The daycare is full of children and I am looking at all of them differently this week. Not in a sentimental way, not dreamily. More like I am looking at them with an additional layer of knowing. I know what it means to sit in that small chair. I know what the morning feels like when the grown-up hands you to someone who is not yours. I know what it means to be the person receiving. Now I am going to be the person from whom no one is handed away. That is new. That is the thing I have wanted to be for ten years without knowing how to name it.

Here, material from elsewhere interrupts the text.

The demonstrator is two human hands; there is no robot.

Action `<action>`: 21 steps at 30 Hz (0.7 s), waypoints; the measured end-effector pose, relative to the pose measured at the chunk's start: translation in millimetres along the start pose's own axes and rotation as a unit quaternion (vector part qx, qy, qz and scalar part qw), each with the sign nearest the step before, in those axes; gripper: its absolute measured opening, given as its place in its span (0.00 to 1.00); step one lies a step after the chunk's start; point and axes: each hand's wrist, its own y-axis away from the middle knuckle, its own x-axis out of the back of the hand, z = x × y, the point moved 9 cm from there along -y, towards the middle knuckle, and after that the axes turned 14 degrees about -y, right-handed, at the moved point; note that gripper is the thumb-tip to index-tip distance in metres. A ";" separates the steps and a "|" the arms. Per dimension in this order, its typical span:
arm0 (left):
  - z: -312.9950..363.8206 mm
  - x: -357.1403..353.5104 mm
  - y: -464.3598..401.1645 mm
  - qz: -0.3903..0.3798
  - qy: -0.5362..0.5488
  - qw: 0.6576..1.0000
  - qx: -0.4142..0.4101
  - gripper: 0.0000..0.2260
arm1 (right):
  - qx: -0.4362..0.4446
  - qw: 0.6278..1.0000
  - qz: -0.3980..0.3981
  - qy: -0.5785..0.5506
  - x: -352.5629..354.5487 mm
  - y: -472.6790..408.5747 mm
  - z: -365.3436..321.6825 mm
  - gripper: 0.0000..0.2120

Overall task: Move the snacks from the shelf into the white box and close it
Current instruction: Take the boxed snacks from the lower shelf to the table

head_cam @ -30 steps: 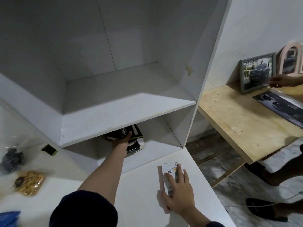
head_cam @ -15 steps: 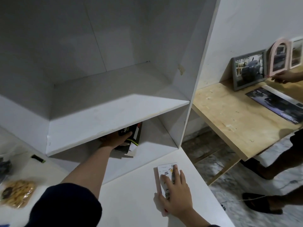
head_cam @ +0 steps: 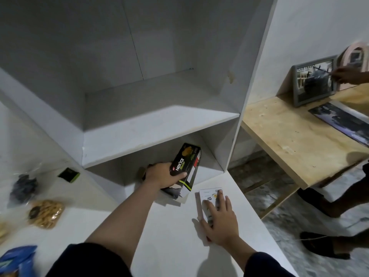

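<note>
Left hand (head_cam: 162,175) clamped around black Nextar box (head_cam: 185,168) at shelf (head_cam: 159,132) mouth; right hand (head_cam: 220,222) spread flat, pressing small white carton (head_cam: 207,196) on counter (head_cam: 169,236).

hands of the wearer: two showing, left hand (head_cam: 162,175) and right hand (head_cam: 220,222)
black snack boxes: one, the nextar box (head_cam: 186,163)
small white cartons: one, the white carton (head_cam: 209,198) lying flat
clear snack bags on the left: two, a dark bag (head_cam: 24,188) and a golden bag (head_cam: 46,213)
blue packets: one, the blue packet (head_cam: 17,258) showing at the lower left edge
small black-and-green packs: one, the green-edged pack (head_cam: 68,174)
shelf openings: two in the white shelf unit (head_cam: 159,124)
framed pictures: one grey framed picture (head_cam: 313,80) standing on the wooden table (head_cam: 289,136)
other people: one, an other hand (head_cam: 346,74) reaching in
</note>
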 end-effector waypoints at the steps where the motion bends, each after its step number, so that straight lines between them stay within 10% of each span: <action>1: 0.2 -3.0 -0.4 -0.027 -0.007 1.000 -0.008 0.29 | -0.002 1.000 -0.011 -0.001 -0.2 0.5 -0.1 0.22; 11: -19.6 -58.8 28.4 -0.113 0.142 0.982 0.050 0.45 | -0.144 0.984 -0.056 -0.090 5.8 15.6 14.2 0.37; 21: -7.4 -77.5 72.3 -0.070 0.245 0.960 0.119 0.29 | -0.264 0.945 0.046 -0.186 23.8 28.1 18.5 0.45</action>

Tyler’s scrambled eggs have been holding us together this week, and I love him for it — but when I had a little more energy on Saturday morning, I wanted to make something that honored that same spirit of quiet care and took it one step further. A Fruity Croissant Puff is still built on eggs, still simple enough that it barely counts as effort, but it comes out of the oven warm and golden and a little bit wonderful, which felt exactly right for where we are right now.

Fruity Croissant Puff

Prep Time: 15 min | Cook Time: 35 min | Total Time: 50 min | Servings: 6

Ingredients

  • 4 large croissants, torn into bite-sized pieces (about 4 cups)
  • 1 cup mixed fresh or frozen berries (blueberries, raspberries, or sliced strawberries)
  • 4 large eggs
  • 1 cup whole milk
  • 1/4 cup heavy cream
  • 3 tablespoons granulated sugar
  • 1 teaspoon vanilla extract
  • 1/2 teaspoon cinnamon
  • Pinch of salt
  • Powdered sugar, for dusting
  • Butter or nonstick spray, for greasing the dish

Instructions

  1. Preheat and prep. Preheat your oven to 350°F (175°C). Lightly grease an 8x8-inch or similar 2-quart baking dish with butter or nonstick spray.
  2. Layer the croissants. Scatter the torn croissant pieces evenly across the bottom of the prepared baking dish. Distribute the berries over and between the croissant pieces.
  3. Make the custard. In a medium bowl, whisk together the eggs, milk, heavy cream, granulated sugar, vanilla extract, cinnamon, and salt until fully combined and smooth.
  4. Pour and rest. Pour the custard mixture evenly over the croissants and berries. Gently press down on the croissants with the back of a spoon so they absorb the custard. Let the dish rest for 10 minutes at room temperature so the bread soaks through.
  5. Bake. Transfer to the preheated oven and bake uncovered for 30–35 minutes, until the custard is set in the center and the top is puffed and golden brown. A knife inserted near the center should come out clean.
  6. Finish and serve. Remove from the oven and let cool for 5 minutes. Dust generously with powdered sugar just before serving. Serve warm directly from the dish.

Nutrition (per serving)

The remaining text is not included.